There is no argument about the first two situations. In the third case, the Vice-President may or may not choose to do those acts without specific designation by the President even if he has done them before. He may then be accused of cowardice or dereliction of duty, but cowardice is not unconstitutional, and the dereliction of duty charge, while political, would probably not stand legal muster.
The fourth case is the dicey one, for this can be done either under legal advice from a designated officer (e.g. the Attorney-General) and/or an assurance of acceptance by those who he must direct to obey him.

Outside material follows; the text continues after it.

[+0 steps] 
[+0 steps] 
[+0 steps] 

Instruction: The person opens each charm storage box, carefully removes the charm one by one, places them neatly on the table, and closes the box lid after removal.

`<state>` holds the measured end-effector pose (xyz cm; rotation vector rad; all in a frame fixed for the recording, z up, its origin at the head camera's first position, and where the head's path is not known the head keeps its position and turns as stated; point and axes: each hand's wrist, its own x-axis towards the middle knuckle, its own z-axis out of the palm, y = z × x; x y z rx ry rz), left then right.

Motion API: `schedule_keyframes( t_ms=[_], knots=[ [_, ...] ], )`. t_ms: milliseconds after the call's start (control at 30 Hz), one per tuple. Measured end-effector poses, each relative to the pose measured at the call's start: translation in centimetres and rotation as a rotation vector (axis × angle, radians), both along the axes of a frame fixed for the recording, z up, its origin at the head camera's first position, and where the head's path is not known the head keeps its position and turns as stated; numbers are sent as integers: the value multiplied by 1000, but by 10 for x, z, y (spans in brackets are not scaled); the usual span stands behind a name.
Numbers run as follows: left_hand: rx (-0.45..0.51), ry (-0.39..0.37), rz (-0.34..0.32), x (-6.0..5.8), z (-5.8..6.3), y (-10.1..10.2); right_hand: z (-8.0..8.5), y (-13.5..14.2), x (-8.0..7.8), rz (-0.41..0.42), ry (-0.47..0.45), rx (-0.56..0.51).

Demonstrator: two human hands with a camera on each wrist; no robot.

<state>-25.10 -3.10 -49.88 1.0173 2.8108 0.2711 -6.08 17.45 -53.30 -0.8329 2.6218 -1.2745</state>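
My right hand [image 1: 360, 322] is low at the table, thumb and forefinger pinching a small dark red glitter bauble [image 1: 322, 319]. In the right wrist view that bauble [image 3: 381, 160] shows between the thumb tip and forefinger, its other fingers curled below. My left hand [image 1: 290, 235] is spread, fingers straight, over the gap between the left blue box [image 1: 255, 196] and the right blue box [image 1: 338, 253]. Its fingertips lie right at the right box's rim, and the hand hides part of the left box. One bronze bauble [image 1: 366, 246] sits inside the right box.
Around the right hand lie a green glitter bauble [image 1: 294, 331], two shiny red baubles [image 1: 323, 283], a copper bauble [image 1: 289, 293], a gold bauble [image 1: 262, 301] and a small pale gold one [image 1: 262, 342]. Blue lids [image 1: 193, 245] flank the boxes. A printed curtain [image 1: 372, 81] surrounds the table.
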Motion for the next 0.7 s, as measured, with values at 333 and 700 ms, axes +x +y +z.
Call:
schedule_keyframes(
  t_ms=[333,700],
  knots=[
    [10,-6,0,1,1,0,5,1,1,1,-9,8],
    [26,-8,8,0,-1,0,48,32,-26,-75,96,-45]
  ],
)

Some three germane examples will suffice, all based on the premise that the substantive President is incapable of carrying out his normal function in each of the examples for whatever reason(s), and that the Vice-President, not being designated as “Acting President”, has to make a determination whether to act or not.
Take the issue of chairing the Federal Executive Council’s regularly-scheduled bi-weekly meetings. The Vice-President is not constitutionally charged to do so, but even a healthy President has designated the VP a number of times to chair the FEC. So even if for whatever reason, he is not specifically mandated to chair a particular or set of FEC meetings, he acts within the reasonable expectation of his office as Vice-President to chair the meetings in the forced absence of the President. It will be hard to sustain a charge that decisions from that meeting are illegal.
Consequently, I believe that the Vice-President has been acting properly and wisely and legally in chairing the FEC meetings.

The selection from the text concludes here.